ASSIGNMENT: Leaving out the images, return the data below exactly as it is written.

[Start of Attachment]

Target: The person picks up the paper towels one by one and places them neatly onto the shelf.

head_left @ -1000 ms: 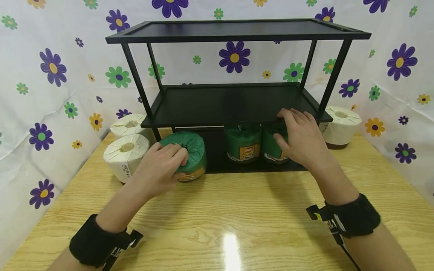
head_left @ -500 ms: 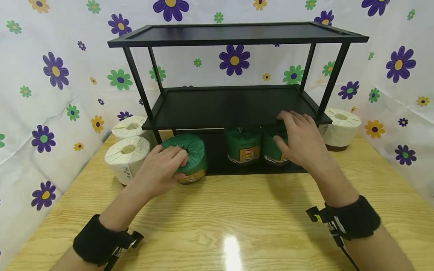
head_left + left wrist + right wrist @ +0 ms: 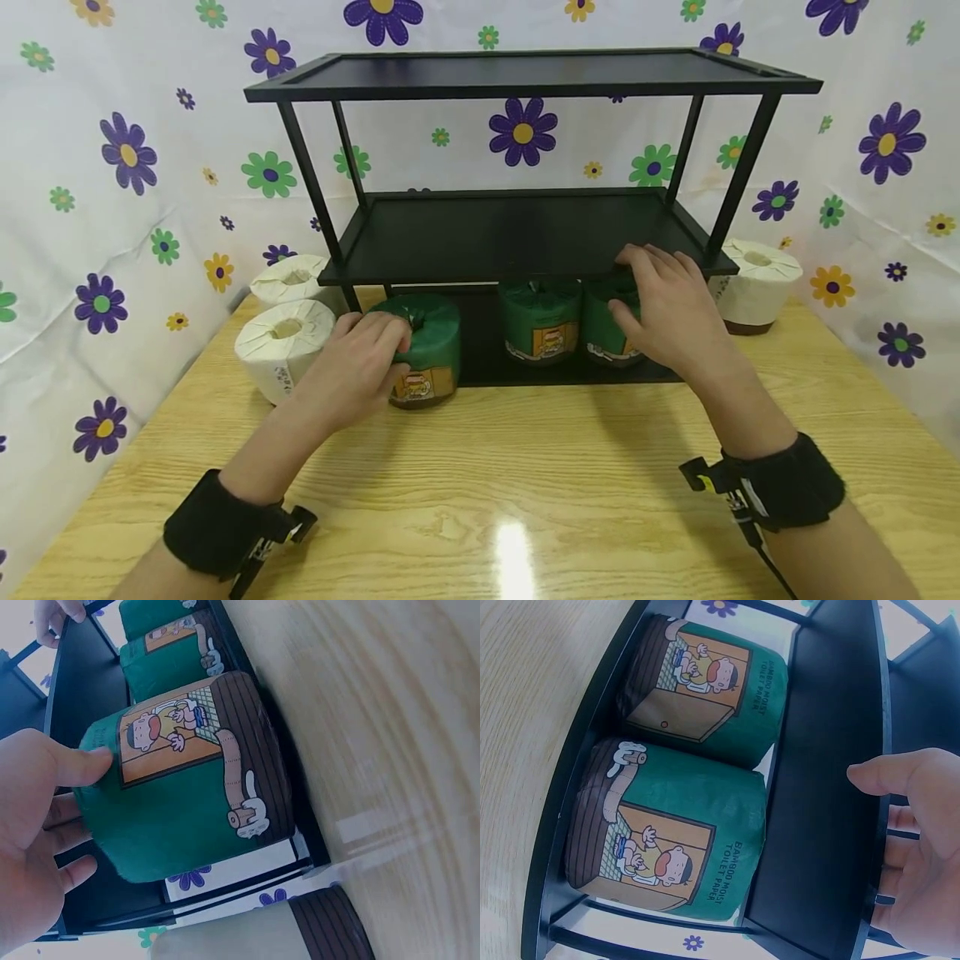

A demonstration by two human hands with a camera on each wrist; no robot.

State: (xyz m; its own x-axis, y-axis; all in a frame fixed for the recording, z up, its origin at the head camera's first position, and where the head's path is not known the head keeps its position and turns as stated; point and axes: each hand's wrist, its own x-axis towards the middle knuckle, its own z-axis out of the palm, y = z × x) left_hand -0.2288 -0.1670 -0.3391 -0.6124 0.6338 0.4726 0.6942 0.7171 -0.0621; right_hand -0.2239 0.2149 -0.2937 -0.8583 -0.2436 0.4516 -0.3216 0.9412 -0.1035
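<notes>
In the head view my left hand grips a green-wrapped toilet paper roll at the left of the bottom shelf. The left wrist view shows its thumb on the printed front of that roll, with the other fingers at its top and far side. My right hand holds the front edge of the middle shelf, fingers over the top and thumb below. Beneath it, two more green rolls stand side by side, the left one and the right one, partly hidden by the hand.
The black rack stands on a wooden table before a flowered cloth. Two cream-wrapped rolls stand left of it, the nearer one close to my left hand. Another cream roll stands at the rack's right.
The green roll in my left hand has turned and straightened upright, shifting slightly right, and more of its printed front shows. My right hand has stayed at the shelf edge.
</notes>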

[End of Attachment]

EXERCISE OUTPUT:
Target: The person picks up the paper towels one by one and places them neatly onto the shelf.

head_left @ -1000 ms: 
head_left @ -500 ms: 
head_left + left wrist + right wrist @ +0 ms: 

A demonstration by two human hands with a camera on each wrist; no robot.

State: (xyz m; its own x-axis, y-axis; all in a frame fixed for the recording, z up, its origin at the head camera's first position, and where the head's path is not known the head keeps its position and turns as stated; point and axes: each hand's wrist, its own x-axis towards the middle knuckle, its own z-axis out of the palm, y = z × x) left_hand -0.2288 -0.1670 -0.3391 -0.6124 0.6338 0.4726 0.6942 0.7171 -0.0621; right_hand -0.2239 0.2149 -0.2937 -0.8583 -0.2436 0.4516 -0.3216 0.9412 -0.1035
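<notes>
In the head view my left hand grips a green-wrapped toilet paper roll at the left of the bottom shelf. The left wrist view shows its thumb on the printed front of that roll, with the other fingers at its top and far side. My right hand holds the front edge of the middle shelf, fingers over the top and thumb below. Beneath it, two more green rolls stand side by side, the left one and the right one, partly hidden by the hand.
The black rack stands on a wooden table before a flowered cloth. Two cream-wrapped rolls stand left of it, the nearer one close to my left hand. Another cream roll stands at the rack's right.
The green roll in my left hand has turned and straightened upright, shifting slightly right, and more of its printed front shows. My right hand has stayed at the shelf edge.
</notes>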

The response to this exercise is now finished.